Perhaps the most classic, tell-tale sign of a Sienese painting is found in the representation of human eyes. They are elongated, almond-shaped eyes, reminding us somewhat of ancient Egyptian or archaic Greek art. Poets and novelists of the 19th century, when Siena began to be re-discovered as an artistic center among collectors, often expostulated on the mysterious, haunting quality of these eyes, particularly those in the work of Simone Martini. This, combined with a certain mystical tendency in much of these works, rather than focusing on realism, makes them all the more suited for the introspective admirer.
Another factor in Sienese art during this period is the continuity in Siena from Byzantine and Medieval tradition of not always painting a group of figures to scale. If Christ or the Madonna are located in the center of a devotional image, as the most important people in a panel, they will often be portrayed in gigantic size, at least as compared to the rest of the figures in the painting. In the Madonna of the Snow we see that, although she is seated, the Virgin Mary is a giant compared to Sts. Peter and Paul who flank the throne. Her head rises above theirs even from her sitting position.
Other tell-tale signs that an altarpiece is probably Sienese include the favoring of a gilded background whenever possible, rather than naturalistic landscape or architecture; the use at times of unusual color choices, particularly for the garments of the figures; and a love for repetition of complex patterns, whether in an architectural detail of a structure shown in a painting. While the Florentines were exploring linear perspective and realism in their work, the Sienese remained immersed in their own stylistic tradition to the point where, in the view of others, they eventually came to be looked on as out of step and out of fashion by their contemporaries in other cities.
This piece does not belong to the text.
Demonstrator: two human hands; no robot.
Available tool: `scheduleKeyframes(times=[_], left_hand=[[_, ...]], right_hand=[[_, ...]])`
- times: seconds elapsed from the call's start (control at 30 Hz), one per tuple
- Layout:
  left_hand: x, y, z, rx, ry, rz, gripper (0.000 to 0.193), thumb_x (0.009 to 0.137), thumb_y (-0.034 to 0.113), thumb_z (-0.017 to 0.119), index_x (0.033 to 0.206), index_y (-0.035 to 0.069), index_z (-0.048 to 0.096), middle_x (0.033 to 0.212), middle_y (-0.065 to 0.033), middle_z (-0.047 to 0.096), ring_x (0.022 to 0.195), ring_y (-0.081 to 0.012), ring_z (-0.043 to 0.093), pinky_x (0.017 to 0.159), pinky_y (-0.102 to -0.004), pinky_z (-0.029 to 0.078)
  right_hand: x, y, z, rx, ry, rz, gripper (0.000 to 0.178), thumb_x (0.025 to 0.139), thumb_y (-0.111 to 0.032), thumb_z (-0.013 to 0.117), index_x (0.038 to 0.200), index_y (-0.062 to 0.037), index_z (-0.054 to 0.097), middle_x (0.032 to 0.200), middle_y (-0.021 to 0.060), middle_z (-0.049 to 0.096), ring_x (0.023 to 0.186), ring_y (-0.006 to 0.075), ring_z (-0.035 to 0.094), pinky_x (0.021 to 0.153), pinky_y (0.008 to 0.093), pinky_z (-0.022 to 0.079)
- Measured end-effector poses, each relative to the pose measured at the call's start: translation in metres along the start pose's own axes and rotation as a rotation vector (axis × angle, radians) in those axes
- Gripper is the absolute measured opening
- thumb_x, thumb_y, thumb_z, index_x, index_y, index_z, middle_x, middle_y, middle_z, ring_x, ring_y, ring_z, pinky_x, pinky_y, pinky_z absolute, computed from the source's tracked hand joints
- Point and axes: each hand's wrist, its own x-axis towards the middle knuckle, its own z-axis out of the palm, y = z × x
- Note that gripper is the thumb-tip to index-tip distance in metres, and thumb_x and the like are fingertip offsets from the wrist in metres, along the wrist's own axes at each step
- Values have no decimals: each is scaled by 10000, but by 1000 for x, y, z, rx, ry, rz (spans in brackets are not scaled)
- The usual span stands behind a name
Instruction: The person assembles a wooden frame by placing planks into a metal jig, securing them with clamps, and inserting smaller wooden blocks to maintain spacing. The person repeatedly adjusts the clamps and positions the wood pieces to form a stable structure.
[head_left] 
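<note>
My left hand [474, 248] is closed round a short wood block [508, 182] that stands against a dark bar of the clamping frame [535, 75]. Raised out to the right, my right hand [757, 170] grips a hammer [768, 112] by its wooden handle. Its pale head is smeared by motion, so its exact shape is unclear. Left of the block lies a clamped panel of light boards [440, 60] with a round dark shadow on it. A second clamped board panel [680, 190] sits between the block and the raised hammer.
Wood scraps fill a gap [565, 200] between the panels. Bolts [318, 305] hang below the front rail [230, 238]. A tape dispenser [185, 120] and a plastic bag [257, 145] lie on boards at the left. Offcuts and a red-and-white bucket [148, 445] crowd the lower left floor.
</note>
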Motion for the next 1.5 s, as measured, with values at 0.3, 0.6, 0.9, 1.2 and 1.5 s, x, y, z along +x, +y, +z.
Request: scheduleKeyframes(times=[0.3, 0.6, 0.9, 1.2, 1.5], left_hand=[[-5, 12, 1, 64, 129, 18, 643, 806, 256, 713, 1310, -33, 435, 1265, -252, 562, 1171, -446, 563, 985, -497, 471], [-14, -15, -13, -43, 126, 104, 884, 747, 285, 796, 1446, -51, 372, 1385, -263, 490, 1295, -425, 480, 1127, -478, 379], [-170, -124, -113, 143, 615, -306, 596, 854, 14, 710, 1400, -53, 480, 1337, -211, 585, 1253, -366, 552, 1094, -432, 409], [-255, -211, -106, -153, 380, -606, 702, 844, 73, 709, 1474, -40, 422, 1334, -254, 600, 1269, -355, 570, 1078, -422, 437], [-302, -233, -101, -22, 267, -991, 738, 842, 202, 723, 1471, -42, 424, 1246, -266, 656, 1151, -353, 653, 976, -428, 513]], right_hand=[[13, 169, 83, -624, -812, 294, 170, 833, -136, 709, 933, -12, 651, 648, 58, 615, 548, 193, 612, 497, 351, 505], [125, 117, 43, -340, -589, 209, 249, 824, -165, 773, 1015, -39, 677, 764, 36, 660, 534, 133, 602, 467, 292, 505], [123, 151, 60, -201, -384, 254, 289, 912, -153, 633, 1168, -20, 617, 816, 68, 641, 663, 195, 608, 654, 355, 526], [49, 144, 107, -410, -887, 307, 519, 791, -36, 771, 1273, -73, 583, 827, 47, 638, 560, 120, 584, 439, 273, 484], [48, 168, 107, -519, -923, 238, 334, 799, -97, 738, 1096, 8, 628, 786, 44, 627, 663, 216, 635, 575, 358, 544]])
Still, archaic or not, their work is of extraordinary beauty, and their slightly strange-but-spiritual quality puts them into a category comfortably populated by other, equally slightly strange-but-spiritual artists such as El Greco.
Of course, Sassetta does not actually show any snow in this picture, and with all of that gold it would have been difficult to represent. One cannot imagine the artist portraying the Baby Jesus seated in the corner making a little snowman. Still, on a wintry day like today, it is nice to reflect on sacred art such as this, which takes us out of the cold, ice, and slush, and even if trapped indoors, brings us to reflect on matters eternal.